Tag Archives: meditation

Almost Lost my Hat!

19 Mar

(This was my blog from yesterday, March 18, but my computer was acting up and I was unable to post it. I have not regretted my decision to write in Word first.)

The one that says “World’s Best Dad” on it. I had to sprint uphill after it and three times the wind took it just before I could get the end of my stick on it. But in the end I caught it. Strong wind from the south that is bringing this extremely unseasonable weather made it really hard to keep the hat on while I was coming back. I think I need to do something with a string and a safety pin and the back of my T-shirt.

I thought that after two days in a row I’d be fried, but not as badly as I thought I’d be. I’m taking two days off now, Monday because I always take Monday, and Tuesday because there’s an extra rehearsal for my singing group, which has a concert on Thursday. So it will probably be Wednesday, skip Thursday and then 3 in a row again. At least now I know I can do it.
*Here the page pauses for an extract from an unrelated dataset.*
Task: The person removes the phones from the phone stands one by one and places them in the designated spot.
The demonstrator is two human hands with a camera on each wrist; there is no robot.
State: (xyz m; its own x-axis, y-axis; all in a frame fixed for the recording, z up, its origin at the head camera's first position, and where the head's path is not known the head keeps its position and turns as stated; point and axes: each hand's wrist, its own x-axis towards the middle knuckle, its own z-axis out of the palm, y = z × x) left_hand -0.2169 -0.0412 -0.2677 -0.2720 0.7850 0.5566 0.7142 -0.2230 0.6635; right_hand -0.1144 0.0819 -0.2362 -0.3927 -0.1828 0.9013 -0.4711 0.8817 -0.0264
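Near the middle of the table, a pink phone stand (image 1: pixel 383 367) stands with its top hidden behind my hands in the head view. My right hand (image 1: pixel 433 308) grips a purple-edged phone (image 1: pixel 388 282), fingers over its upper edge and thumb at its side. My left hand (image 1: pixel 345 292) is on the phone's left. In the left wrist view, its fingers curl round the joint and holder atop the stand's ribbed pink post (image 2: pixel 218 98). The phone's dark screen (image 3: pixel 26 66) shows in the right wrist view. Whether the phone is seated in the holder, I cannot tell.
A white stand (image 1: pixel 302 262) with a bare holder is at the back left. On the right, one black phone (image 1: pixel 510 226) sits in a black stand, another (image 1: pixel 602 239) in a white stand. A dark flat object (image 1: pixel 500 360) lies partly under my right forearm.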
Attempting to meditate on love again on the way back, this time I was sending love to my knees, then expanded to include most of the rest of my aching parts. I have been struggling with the concept of loving oneself which we are SO programmed not to do. I think it helped and it kept my mind off of disliking pain. At least some of the time.

Another Day, Another Walk

17 Mar

Why do I seem to start out thinking I won’t make it? Then I do make it but coming home I get the feeling that I may not make it and if I fell I’d be stranded (I wouldn’t – I have my phone with me). And when I arrive, I hurt all over and am so tired I can hardly move! This has actually improved a bit, the feeling doesn’t last as long, but I’m still at the point where I wouldn’t want to do this first thing in the morning; I’d be wasted until noon!

80 degrees here so I decided to carry a water bottle. None of my PC stainless bottles fit into the space in my belly bag so I had to find a little plastic bottle from somewhere else. And I drank every BIT of that water so it was a good thing I brought it. I did forget the sunscreen so I hope I’ll be OK. I do need to remember that when it’s hot.

Trying to meditate to take my mind off of the mantra, “my knees hurt” so for awhile I meditated on love. It actually did make me feel better for awhile. I guess I can be proud that I did the whole walk and this makes it Day Six.